L’étau se resserre autour de l’ancien Premier ministre guinéen devant la CRIEF (Cour de Répression des Infractions Économiques et Financières). Ce jeudi 2 avril 2026, la chambre des appels a entendu les réquisitions du ministère public, qui n’a montré aucune clémence envers Ibrahima Kassory Fofana.
Des accusations de détournement « par usage »
Pour la substitut du procureur spécial, Amiata Kaba, la culpabilité de l’ancien chef du gouvernement ne fait aucun doute. Elle a notamment mis en avant la gestion opaque des fonds de la MAMRI (Mission d’Appui à la Mobilisation des Ressources Internes).
« Le détournement ne signifie pas seulement s’enrichir, c’est aussi utiliser l’argent public pour autre chose que ce qui était prévu », a-t-elle martelé.
Elle pointe du doigt la réaffectation jugée illégale de 3 milliards GNF (prélevés sur une enveloppe de 15 milliards) vers l’ANIES.
Un train de vie jugé injustifiable
Le ministère public a également détaillé les preuves d’un enrichissement illicite. Le contraste entre les revenus officiels de l’accusé et son patrimoine est, selon l’accusation, flagrant :
- Salaire mensuel : 15 millions GNF.
- Patrimoine immobilier : Plusieurs propriétés à Conakry, Forécariah et aux États-Unis.
- Comptes bancaires (VISTAGUI SA) : Des soldes impressionnants dépassant le milliard de GNF, ainsi que près de 902 000 dollars et 906 000 euros.
Le parquet a par ailleurs dénoncé des pratiques de blanchiment de capitaux, via des dépôts bancaires fractionnés destinés à échapper à la vigilance des régulateurs.

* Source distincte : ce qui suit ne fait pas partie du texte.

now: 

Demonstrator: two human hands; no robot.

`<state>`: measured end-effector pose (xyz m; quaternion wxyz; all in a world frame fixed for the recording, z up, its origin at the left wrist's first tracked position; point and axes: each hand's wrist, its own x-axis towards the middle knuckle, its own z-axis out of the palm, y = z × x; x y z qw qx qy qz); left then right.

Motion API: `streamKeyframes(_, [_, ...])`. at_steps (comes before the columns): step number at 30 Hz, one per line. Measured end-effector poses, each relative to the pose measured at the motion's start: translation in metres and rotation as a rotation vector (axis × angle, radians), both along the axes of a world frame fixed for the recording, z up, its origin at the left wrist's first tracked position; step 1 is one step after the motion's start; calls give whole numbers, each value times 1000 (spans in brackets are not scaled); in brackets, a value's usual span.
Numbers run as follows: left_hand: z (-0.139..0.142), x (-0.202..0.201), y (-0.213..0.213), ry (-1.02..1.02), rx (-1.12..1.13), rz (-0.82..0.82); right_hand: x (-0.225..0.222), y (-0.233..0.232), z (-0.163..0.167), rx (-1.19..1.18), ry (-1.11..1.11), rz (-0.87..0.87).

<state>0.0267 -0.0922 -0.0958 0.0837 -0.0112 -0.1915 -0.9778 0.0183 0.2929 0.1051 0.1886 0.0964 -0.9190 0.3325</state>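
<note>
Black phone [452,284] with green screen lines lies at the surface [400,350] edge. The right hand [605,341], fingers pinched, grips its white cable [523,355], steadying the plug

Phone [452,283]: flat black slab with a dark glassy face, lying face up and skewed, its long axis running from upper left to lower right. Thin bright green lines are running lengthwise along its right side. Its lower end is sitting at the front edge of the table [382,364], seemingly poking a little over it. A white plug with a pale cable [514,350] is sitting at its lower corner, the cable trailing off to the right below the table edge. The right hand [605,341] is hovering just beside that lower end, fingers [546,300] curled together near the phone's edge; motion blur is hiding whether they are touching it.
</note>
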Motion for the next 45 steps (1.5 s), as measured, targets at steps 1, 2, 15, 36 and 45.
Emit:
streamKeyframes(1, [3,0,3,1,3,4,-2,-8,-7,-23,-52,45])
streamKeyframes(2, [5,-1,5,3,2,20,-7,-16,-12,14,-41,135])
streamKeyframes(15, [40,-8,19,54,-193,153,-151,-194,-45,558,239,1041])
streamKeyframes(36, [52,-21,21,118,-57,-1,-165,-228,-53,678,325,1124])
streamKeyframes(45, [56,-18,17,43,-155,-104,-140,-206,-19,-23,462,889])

La confirmation de la peine maximale requise
Estimant que le premier jugement était parfaitement fondé, le procureur a demandé à la Cour de confirmer la sentence initiale, à savoir :
- 5 ans de prison ferme.
- 2 milliards GNF d’amende.
- 15 milliards GNF de remboursement à l’État guinéen.
- 3 milliards GNF de dommages et intérêts.
- La confiscation totale des biens saisis.
La défense passe à l’offensive
Après ce réquisitoire sévère, la balle est désormais dans le camp de la défense. Le collectif d’avocats, mené par Mes Sidiki Bérété, Dinah Sampil et Almamy Samory Traoré, doit entamer ses plaidoiries pour tenter de démonter l’argumentation du parquet et obtenir l’infirmation de la peine.